# Maple Syrup Heist



## Zanazaz (Feb 14, 2012)

If you like maple syrup, better increase your stock. I bet the price goes up. Someone stole an elephant ton of the stuff... Here's the story.... sticky heist!

I'm amazed that the theft of maple syrup was so prevelant! Is there some kind of black market for maple syrup??? :dunno:


----------



## UncleJoe (Jan 11, 2009)

Think of the planning that went into stealing that much syrup.


----------



## mojo4 (Feb 19, 2012)

That's why I only use the fake corn syrup based junk. I was raised on the fake stuff so now when I try the real stuff it tastes fake to me!!


----------



## The_Blob (Dec 24, 2008)

"millions of dollars" of anything is still, well, MILLIONS OF DOLLARS! :nuts:

maybe it was bootleggers and they're going to make alcohol?!!?!? :dunno:


----------



## Zanazaz (Feb 14, 2012)

UncleJoe said:


> Think of the planning that went into stealing that much syrup.


I know! They consolidated alot of syrup at that one location to help prevent thefts. If there was a problem with theft you would think they would have guards?

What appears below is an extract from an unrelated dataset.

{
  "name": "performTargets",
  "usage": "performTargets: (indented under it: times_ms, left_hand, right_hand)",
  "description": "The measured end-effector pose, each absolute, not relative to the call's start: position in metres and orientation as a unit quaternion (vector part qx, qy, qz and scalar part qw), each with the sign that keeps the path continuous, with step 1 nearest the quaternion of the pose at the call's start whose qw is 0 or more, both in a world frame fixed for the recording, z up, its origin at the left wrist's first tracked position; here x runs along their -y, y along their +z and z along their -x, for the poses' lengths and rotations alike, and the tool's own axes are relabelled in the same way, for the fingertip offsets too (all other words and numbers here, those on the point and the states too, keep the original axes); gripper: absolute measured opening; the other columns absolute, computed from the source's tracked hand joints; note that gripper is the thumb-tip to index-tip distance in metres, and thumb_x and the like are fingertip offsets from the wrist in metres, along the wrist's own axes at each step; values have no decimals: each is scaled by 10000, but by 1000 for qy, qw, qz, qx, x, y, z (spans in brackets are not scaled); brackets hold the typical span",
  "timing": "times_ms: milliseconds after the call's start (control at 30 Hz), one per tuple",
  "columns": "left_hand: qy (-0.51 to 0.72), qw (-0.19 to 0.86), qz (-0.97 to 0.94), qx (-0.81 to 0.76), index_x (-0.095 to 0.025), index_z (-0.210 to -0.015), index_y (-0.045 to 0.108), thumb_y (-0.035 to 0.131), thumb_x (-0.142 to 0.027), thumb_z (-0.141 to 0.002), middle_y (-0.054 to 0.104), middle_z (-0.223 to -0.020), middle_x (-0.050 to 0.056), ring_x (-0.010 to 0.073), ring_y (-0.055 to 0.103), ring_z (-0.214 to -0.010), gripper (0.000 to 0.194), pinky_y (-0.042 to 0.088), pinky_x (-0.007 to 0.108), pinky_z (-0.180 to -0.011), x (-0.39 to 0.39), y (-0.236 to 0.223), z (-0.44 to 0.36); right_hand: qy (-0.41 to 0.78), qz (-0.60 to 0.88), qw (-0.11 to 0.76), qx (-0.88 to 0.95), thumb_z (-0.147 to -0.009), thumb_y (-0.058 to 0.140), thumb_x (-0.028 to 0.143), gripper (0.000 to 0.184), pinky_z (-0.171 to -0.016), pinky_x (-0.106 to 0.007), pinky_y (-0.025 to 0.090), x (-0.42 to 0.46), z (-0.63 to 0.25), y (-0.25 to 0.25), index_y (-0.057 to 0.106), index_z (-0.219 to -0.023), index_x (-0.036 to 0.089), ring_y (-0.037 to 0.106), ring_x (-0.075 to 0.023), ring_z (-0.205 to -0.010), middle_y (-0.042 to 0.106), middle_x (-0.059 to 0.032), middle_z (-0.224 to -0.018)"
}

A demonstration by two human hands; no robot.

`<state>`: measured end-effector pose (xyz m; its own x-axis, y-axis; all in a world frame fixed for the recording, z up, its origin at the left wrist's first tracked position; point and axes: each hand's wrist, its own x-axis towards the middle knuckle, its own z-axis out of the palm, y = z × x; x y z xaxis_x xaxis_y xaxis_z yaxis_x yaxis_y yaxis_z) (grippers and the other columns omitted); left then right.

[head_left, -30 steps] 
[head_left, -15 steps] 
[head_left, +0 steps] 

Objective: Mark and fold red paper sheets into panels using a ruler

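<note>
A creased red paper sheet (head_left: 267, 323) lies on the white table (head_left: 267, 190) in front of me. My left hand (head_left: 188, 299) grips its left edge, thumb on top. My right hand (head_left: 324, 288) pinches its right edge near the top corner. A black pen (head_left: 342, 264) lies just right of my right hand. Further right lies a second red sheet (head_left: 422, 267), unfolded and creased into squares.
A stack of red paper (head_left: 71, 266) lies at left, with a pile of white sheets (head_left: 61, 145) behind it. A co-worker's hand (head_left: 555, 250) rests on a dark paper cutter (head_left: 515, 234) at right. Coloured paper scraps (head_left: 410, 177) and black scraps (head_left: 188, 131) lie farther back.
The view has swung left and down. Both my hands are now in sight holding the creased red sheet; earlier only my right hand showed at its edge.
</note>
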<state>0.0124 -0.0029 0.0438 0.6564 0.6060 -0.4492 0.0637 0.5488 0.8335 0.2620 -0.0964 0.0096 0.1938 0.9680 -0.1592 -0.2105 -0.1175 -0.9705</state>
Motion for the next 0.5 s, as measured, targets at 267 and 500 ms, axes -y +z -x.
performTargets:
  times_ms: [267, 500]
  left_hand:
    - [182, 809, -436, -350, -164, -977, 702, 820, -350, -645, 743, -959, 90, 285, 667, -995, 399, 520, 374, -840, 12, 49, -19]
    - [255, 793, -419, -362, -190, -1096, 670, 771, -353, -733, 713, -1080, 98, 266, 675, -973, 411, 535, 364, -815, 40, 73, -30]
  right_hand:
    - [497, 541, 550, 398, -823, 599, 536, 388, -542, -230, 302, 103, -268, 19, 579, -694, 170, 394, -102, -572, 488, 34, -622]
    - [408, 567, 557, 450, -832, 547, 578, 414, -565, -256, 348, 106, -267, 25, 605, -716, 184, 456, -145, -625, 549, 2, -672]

I'm glad I'm not a big fan of maple syrup.


----------



## Sentry18 (Aug 5, 2012)

> Maple Syrup Heist


That's a sticky situation. 

Yeah, I just wrote that. Perhaps a moderator will come along and give me a 3 day suspension. I deserve it.


----------



## fondini (Mar 18, 2012)

Sentry18 said:


> That's a sticky situation.
> 
> Yeah, I just wrote that. Perhaps a moderator will come along and give me a 3 day suspension. I deserve it.


That's a sweet joke..


----------



## Jason (Jul 25, 2009)

And how could you even sell it? I'd assume that most of the syrup was destined to be sold at big retail stores, who get their stocks from a distributor,not some back alley goon. I just have visions of some guy in a trench coat saying "Psst...wanna buy some stuff?" and opening his coat to reveal it's full of pint jars of maple syrup.


----------



## Zanazaz (Feb 14, 2012)

Jason said:


> And how could you even sell it? I'd assume that most of the syrup was destined to be sold at big retail stores, who get their stocks from a distributor,not some back alley goon. I just have visions of some guy in a trench coat saying "Psst...wanna buy some stuff?" and opening his coat to reveal it's full of pint jars of maple syrup.

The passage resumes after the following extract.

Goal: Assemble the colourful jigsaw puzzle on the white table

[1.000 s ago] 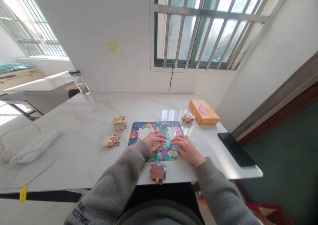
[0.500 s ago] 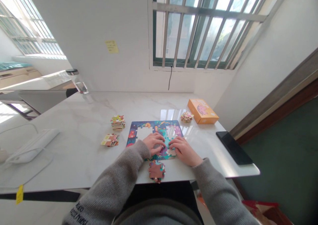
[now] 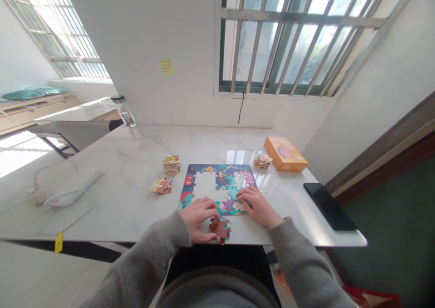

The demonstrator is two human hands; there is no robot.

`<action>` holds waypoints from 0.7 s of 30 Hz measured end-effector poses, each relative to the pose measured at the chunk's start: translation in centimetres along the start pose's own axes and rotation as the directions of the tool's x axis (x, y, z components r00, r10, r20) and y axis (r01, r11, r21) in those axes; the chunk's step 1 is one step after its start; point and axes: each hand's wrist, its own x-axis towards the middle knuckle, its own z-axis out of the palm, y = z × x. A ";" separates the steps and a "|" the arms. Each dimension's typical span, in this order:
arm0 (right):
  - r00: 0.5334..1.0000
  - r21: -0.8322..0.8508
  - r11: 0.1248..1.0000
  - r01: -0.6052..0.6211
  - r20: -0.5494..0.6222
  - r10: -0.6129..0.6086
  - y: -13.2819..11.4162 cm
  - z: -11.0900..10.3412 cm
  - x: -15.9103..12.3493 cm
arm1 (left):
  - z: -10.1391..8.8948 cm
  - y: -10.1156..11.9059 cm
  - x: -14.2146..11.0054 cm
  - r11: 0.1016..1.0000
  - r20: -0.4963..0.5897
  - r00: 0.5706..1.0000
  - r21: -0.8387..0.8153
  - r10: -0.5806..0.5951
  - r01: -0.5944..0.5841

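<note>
A partly filled jigsaw puzzle (image 3: 188, 192) with a blue, sea-like border lies in front of me, with bare gaps inside it. At the table's near edge is a small pile of puzzle pieces (image 3: 222, 230), a brown one on top. My left hand (image 3: 200, 219) is at the left side of this pile, thumb and forefinger apart in a C shape around its edge; whether it grips a piece does not show. Resting on the lower right of the puzzle, my right hand (image 3: 257, 204) has its fingers stretched out and slightly bent, with nothing visible in them.
Left of the puzzle are a stack of pieces (image 3: 171, 165) and a lower pile (image 3: 162, 186). Another stack (image 3: 263, 161) stands by an orange box (image 3: 286, 155). A black phone (image 3: 329, 207), a white power strip (image 3: 74, 188) with cables and a bottle (image 3: 124, 112) are farther out.
My left hand has left the puzzle and moved down toward me to the brown-topped pile. My right hand remains on the puzzle's right side. The view has swung slightly left.
</note>
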 end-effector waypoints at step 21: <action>1.000 0.025 1.000 -0.016 -0.001 0.016 -0.5 -0.4 0.2 | -0.7 -4.5 -0.3 0.995 -0.366 0.927 0.021 -0.080 0.094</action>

Good question, and one I was wondering about myself. From what I understood from the article this was maple syrup in bulk storage, i.e. in big drums, and would have to be have to be repackaged into retail containers.

There was such a large amount of syrup stolen that I imagine bulletins might go out to businesses that bottle syrup.

I wonder if it might end up being shipped to a foreign country?


----------



## Sentry18 (Aug 5, 2012)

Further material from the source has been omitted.